§ **EXERCISE PROMPT**
Your reply should restate the lines from the top of the entries through the line containing "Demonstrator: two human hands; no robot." word for word, with no pictures.

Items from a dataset
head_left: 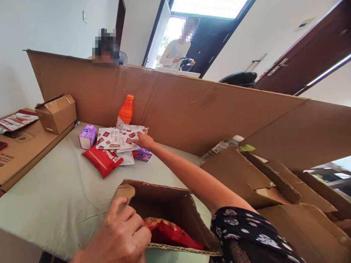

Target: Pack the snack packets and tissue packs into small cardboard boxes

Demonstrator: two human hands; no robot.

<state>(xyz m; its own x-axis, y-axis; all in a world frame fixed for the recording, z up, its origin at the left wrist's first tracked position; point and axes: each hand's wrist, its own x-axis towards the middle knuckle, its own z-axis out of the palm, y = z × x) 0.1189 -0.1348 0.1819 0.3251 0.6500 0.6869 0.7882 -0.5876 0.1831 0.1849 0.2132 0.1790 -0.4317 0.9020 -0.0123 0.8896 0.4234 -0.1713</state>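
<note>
My left hand (120, 230) is closed on the left rim of an open cardboard box (161, 193) close in front of me. Inside the box lies a red packet (172, 233). Across the table, my right hand (144, 141) grips the right edge of white sachets (127, 139) with a brown block pattern; its far fingers are partly hidden. Under and around the sachets are a red packet (102, 160), a purple tissue pack (87, 137) and another purple pack (144, 154). An orange bottle (126, 109) stands just behind them.
A tall cardboard panel (186, 106) walls off the back of the table. At left, a small carton (57, 113) sits on a large flat box (24, 146). Cut cardboard boxes (233, 175) and a clear bottle (219, 147) are at right. Two people are beyond the panel.
</note>
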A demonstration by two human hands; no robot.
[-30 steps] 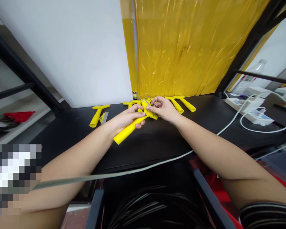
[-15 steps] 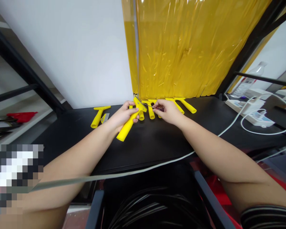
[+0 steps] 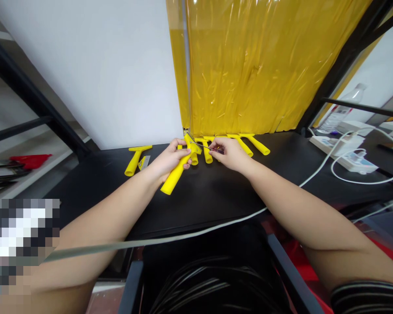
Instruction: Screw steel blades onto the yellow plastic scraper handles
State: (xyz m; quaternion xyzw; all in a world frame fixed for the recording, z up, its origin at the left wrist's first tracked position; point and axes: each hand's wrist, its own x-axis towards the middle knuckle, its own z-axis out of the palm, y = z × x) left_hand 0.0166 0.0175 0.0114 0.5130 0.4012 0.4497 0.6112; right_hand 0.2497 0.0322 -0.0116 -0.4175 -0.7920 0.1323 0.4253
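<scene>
My left hand [image 3: 174, 158] is closed around a yellow scraper [image 3: 174, 176], whose hollow handle points down toward me and whose head faces up. Pinched in my right hand [image 3: 229, 152] is a thin screwdriver [image 3: 205, 146]; its metal shaft reaches left, with the tip at the scraper's head. My fingers cover most of the screwdriver's handle. Behind my hands several other yellow scrapers [image 3: 259, 145] lie in a row along the wall. Left of my left hand are one more yellow scraper handle [image 3: 134, 161] and a small yellow piece with a metal blade [image 3: 144, 162].
Everything lies on a black tabletop [image 3: 196, 200]. A white cable [image 3: 216, 227] runs across the front. At right are white power strips [image 3: 353, 159] and a plastic bottle [image 3: 343, 109]. A white panel [image 3: 118, 74] and a yellow film-covered panel [image 3: 249, 69] rise behind.
The screwdriver's tip has come onto the head of the scraper, and more of its shaft shows. The scraper has turned slightly in my left hand; both hands stay nearly in place.
</scene>
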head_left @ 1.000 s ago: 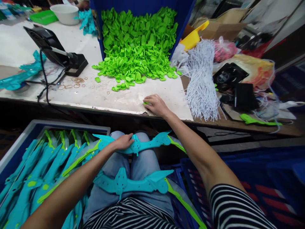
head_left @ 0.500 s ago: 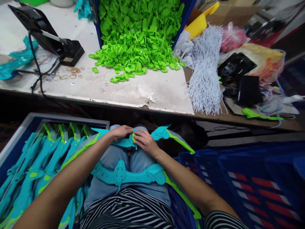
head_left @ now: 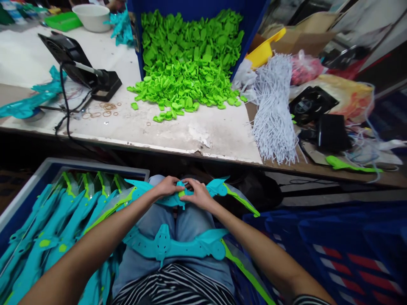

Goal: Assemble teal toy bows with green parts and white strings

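Across my knees lies a teal toy bow [head_left: 218, 187] with lime-green limb tips. My left hand [head_left: 168, 187] grips its middle from the left, fingertips closed at the centre piece. From the right, my right hand [head_left: 199, 195] pinches the same centre, thumb low and fingers over the top. Between the two hands shows a small lime-green piece [head_left: 181, 193] at the bow's centre; the fingers partly cover it. Closer to my body a second teal toy bow [head_left: 190, 249] rests on my lap, touched by neither hand.
At my left a crate [head_left: 47, 163] holds several teal bows. Lime-green pieces [head_left: 190, 76] spill from a blue bin onto the worktable [head_left: 159, 137]. White ties [head_left: 275, 110] and a black fan [head_left: 313, 103] lie to the right. Blue baskets [head_left: 330, 228] stand at lower right.
The view has tilted up slightly, so things sit lower in it. My right hand's fingers have lifted and arched, with the thumb apart below; the green piece shows more. My left hand keeps its hold.
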A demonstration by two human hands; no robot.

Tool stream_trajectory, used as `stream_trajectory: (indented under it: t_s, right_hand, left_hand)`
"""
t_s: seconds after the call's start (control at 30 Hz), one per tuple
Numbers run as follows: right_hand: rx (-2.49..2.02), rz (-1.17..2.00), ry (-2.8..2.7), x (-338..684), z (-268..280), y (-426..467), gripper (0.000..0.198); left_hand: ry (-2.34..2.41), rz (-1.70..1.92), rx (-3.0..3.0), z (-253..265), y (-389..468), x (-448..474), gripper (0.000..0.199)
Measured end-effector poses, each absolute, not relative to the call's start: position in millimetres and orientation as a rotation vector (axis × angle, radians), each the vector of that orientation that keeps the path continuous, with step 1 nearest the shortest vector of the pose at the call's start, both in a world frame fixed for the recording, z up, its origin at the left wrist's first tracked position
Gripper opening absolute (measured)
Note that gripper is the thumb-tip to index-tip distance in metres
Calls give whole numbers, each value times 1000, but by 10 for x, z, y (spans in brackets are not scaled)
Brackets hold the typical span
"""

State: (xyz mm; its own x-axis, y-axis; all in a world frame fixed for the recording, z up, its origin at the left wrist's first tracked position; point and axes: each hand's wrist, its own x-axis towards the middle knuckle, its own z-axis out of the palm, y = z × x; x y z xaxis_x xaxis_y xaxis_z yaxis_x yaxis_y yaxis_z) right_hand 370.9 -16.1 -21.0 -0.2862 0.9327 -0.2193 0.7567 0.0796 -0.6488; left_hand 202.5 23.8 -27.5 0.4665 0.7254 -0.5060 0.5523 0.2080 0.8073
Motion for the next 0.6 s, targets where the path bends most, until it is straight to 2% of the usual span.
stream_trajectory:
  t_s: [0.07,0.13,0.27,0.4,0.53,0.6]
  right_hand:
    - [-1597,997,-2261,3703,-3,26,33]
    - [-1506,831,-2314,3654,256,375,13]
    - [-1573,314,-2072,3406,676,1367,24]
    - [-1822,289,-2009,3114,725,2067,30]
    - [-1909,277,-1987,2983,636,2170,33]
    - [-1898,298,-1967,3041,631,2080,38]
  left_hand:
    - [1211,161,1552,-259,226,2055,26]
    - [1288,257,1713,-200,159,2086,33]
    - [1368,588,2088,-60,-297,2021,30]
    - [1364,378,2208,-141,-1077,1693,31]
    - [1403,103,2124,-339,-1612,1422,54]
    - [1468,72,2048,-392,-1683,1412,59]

§ **ANSWER FOR THE TASK**
head_left: 

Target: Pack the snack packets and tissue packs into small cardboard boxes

Demonstrator: two human hands; no robot.

This exercise requires no further answer.